**What the task asks**
Return the lines below exactly as they appear, please, starting with the first and ending with the one that contains "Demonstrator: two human".

· · · ·

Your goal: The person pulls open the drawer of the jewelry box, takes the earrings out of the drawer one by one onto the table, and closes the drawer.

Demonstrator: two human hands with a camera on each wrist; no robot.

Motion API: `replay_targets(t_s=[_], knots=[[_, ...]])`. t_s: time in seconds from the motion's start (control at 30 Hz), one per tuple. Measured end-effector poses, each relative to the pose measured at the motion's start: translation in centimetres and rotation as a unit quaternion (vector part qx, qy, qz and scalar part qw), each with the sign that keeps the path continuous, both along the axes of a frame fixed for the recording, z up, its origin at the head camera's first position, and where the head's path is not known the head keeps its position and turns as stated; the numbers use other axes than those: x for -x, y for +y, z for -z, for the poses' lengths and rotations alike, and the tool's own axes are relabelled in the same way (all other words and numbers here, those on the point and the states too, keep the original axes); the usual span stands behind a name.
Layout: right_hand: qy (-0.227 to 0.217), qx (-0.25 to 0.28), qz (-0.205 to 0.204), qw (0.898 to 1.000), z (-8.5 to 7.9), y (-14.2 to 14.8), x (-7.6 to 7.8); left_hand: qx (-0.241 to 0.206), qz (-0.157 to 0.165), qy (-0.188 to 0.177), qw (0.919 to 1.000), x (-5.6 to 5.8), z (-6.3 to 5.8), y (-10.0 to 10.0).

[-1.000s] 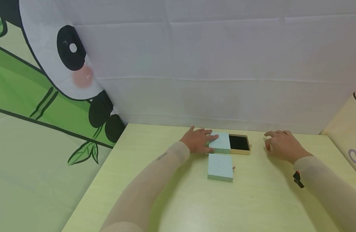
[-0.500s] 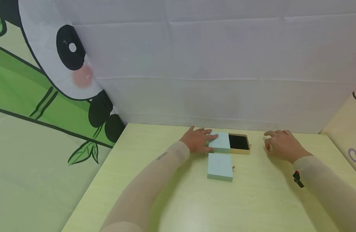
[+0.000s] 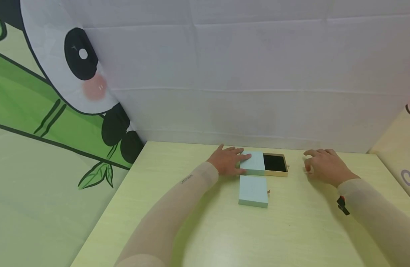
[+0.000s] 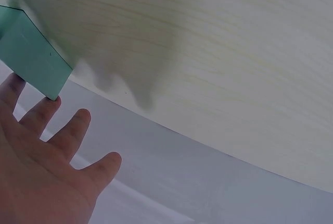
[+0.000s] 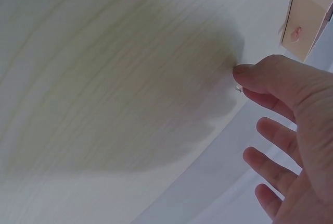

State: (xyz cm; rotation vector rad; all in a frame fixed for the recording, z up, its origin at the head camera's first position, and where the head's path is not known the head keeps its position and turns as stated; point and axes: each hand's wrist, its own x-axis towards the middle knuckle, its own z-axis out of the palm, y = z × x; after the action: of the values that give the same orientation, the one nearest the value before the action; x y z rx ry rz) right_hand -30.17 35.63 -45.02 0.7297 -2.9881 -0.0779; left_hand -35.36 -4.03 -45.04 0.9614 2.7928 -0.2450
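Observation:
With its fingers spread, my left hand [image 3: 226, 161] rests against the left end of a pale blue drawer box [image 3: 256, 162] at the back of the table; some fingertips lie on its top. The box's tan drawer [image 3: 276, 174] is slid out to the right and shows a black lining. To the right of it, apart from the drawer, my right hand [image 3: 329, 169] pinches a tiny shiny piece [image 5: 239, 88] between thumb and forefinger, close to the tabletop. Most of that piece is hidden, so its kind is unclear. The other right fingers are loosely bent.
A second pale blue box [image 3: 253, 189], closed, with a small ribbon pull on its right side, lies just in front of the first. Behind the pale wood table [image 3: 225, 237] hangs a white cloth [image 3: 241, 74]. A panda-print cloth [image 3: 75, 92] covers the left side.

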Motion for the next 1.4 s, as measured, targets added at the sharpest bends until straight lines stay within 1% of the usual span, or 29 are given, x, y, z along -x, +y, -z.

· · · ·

**Solution to this problem**
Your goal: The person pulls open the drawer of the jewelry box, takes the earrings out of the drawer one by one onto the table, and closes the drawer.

Demonstrator: two human hands with a camera on each wrist; no robot.

The answer, as written, is complete.